◆ **EXERCISE REQUIREMENTS**
All lines below starting at the one that holds "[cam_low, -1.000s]" and ending at the one that holds "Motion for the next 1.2" should be printed exactly, ends included. Pictures should not be printed, nor anything else.

◆ ◆ ◆ ◆ ◆ ◆ ◆

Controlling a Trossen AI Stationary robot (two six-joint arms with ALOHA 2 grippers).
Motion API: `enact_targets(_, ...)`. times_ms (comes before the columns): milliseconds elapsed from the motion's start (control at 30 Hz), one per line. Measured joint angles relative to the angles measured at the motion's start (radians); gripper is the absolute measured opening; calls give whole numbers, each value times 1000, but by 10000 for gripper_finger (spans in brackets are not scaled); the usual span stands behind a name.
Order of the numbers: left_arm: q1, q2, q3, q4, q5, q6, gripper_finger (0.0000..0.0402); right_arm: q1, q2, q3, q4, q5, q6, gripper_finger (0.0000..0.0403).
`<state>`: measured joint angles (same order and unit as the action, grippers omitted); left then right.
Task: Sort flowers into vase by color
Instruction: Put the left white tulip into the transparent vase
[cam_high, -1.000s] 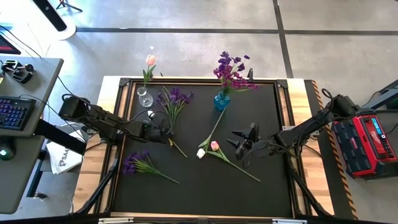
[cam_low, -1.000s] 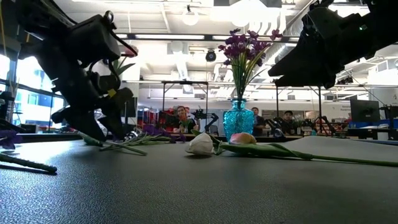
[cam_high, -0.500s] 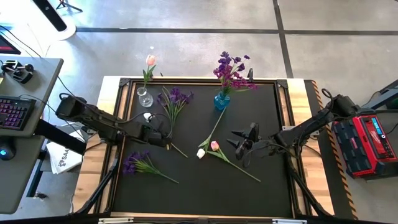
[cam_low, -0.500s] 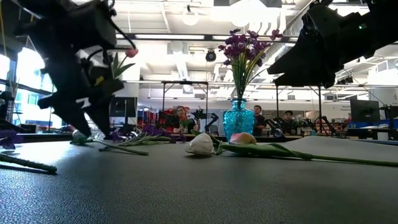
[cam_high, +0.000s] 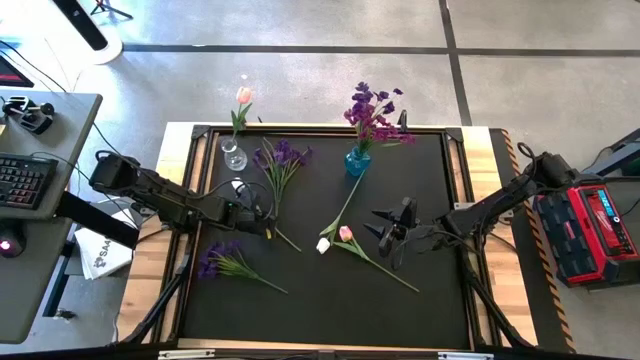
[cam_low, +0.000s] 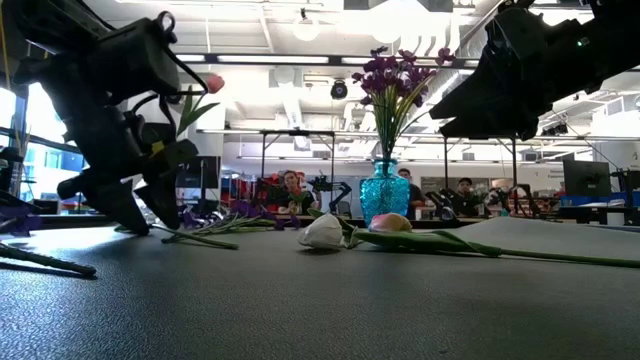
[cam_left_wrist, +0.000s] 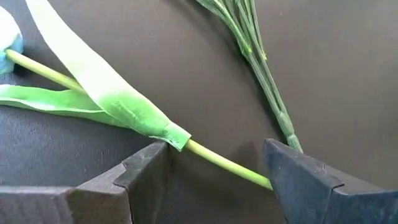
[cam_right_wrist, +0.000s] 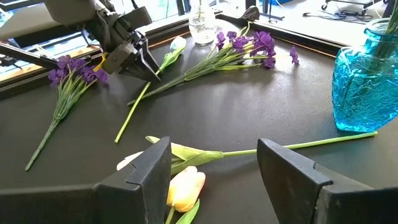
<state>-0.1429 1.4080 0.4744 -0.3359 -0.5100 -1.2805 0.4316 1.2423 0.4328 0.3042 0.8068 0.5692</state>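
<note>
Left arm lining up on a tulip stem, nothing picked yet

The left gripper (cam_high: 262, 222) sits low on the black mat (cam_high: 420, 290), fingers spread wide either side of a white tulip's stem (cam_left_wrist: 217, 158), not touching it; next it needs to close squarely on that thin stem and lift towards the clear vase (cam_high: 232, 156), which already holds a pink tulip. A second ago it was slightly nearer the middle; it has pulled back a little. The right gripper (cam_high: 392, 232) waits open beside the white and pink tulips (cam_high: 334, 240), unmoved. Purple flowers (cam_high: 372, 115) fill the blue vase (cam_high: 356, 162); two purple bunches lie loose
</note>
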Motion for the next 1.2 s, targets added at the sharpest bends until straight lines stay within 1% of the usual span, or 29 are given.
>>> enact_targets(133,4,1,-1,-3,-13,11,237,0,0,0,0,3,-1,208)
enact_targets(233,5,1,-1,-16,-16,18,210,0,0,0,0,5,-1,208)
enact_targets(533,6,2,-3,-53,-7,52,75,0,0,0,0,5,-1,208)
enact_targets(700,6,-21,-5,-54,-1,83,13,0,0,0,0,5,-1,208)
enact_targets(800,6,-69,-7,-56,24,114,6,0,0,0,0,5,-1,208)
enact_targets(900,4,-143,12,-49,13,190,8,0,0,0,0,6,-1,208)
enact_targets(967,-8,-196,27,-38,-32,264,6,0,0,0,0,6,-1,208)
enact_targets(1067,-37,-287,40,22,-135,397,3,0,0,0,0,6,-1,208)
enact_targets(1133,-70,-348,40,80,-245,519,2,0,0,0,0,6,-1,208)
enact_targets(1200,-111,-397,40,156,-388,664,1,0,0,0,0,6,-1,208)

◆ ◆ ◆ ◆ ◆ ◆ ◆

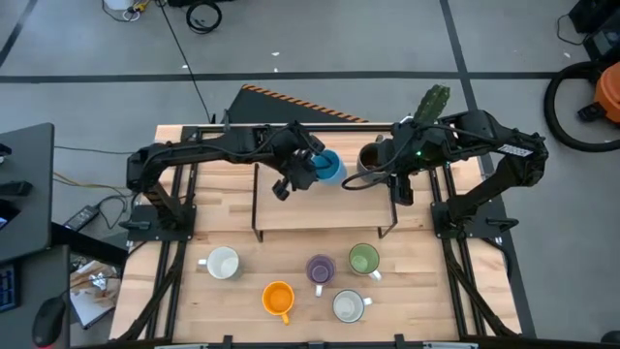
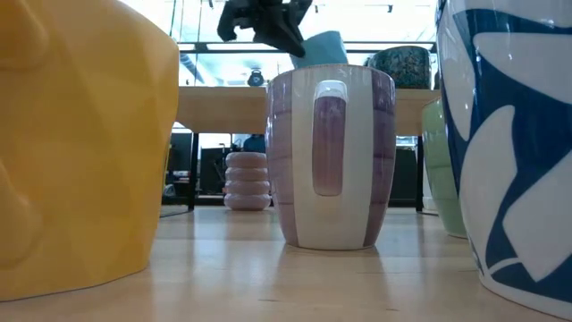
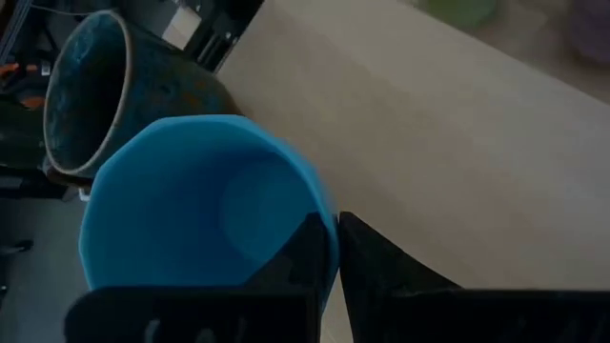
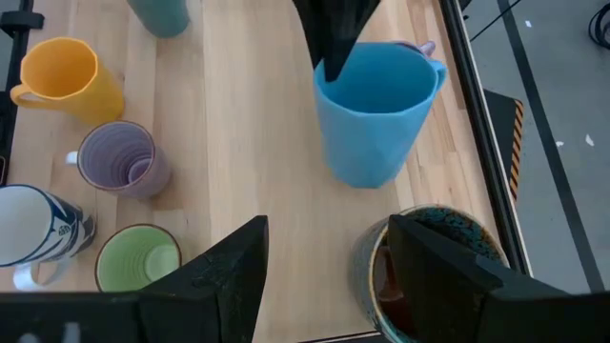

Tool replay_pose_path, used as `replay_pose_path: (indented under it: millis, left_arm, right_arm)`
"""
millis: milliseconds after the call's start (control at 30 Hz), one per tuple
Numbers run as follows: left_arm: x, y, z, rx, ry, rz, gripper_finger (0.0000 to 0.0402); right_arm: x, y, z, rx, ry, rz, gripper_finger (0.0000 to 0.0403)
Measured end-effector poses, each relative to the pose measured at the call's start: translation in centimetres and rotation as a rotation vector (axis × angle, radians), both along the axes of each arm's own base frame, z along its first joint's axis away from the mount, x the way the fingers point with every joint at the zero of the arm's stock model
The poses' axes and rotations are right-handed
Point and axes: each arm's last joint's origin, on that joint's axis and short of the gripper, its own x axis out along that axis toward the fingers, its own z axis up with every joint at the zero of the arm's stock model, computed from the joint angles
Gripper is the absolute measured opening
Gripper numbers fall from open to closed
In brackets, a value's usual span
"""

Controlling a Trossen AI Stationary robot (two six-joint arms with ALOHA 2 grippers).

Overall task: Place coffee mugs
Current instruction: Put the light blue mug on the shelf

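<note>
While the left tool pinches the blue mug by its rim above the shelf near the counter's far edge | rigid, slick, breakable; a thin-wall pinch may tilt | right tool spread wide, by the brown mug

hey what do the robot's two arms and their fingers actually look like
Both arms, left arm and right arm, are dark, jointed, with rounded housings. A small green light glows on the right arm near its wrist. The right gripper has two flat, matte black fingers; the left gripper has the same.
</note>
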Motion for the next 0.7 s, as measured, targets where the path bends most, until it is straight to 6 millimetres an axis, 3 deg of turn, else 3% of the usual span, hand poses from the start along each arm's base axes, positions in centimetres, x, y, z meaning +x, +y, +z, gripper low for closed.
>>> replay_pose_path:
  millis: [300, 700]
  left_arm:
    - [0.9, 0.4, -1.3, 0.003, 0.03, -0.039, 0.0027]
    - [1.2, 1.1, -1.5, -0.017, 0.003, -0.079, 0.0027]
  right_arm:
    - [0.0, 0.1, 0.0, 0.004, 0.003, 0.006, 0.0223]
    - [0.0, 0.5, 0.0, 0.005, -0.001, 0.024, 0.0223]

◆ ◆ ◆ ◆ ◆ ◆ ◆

◆ **REPLY TO THE EXERCISE**
[cam_low, -1.000s] 
[cam_high, -0.500s] 
[cam_low, -0.500s] 
[cam_high, +0.000s] 
[cam_low, +0.000s] 
[cam_left_wrist, +0.000s] 
[cam_right_wrist, +0.000s] 
<state>-0.1429 1.4080 0.4744 -0.3359 -0.5100 -1.2805 0.4316 1.2423 0.4328 0.3042 0.8068 0.5692</state>
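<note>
Left arm lining up on a tulip stem, nothing picked yet

The left gripper (cam_high: 262, 222) sits low on the black mat (cam_high: 420, 290), fingers spread wide either side of a white tulip's stem (cam_left_wrist: 217, 158), not touching it; next it needs to close squarely on that thin stem and lift towards the clear vase (cam_high: 232, 156), which already holds a pink tulip. A second ago it was slightly nearer the middle; it has pulled back a little. The right gripper (cam_high: 392, 232) waits open beside the white and pink tulips (cam_high: 334, 240), unmoved. Purple flowers (cam_high: 372, 115) fill the blue vase (cam_high: 356, 162); two purple bunches lie loose
</note>
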Motion for the next 1.2 s, targets added at the sharpest bends until straight lines stay within 1% of the usual span, or 29 are given.

The exercise requires no further output.